_MATERIAL PROVIDED_:
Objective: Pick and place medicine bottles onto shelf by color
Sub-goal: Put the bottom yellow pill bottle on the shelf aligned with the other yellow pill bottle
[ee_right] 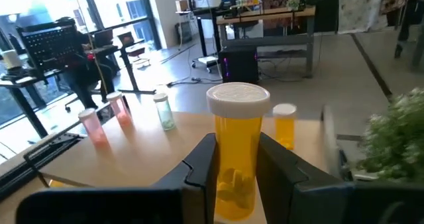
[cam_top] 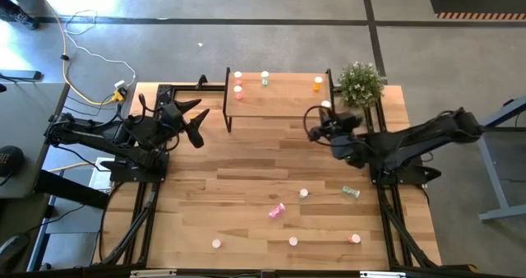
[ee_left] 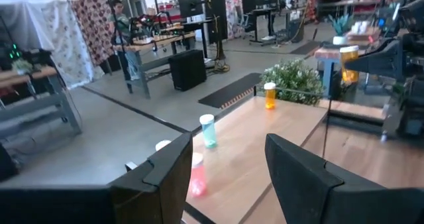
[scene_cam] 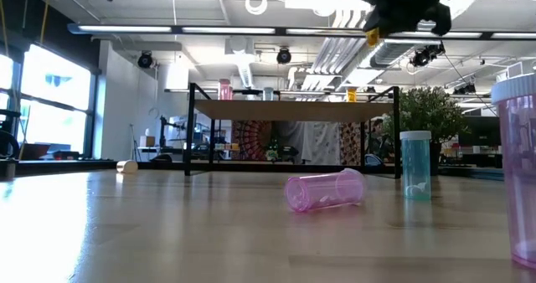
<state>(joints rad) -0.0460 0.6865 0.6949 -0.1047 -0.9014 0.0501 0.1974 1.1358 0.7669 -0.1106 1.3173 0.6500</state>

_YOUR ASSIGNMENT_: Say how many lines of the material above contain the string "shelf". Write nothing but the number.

_ANSWER FOR THE TASK_: 2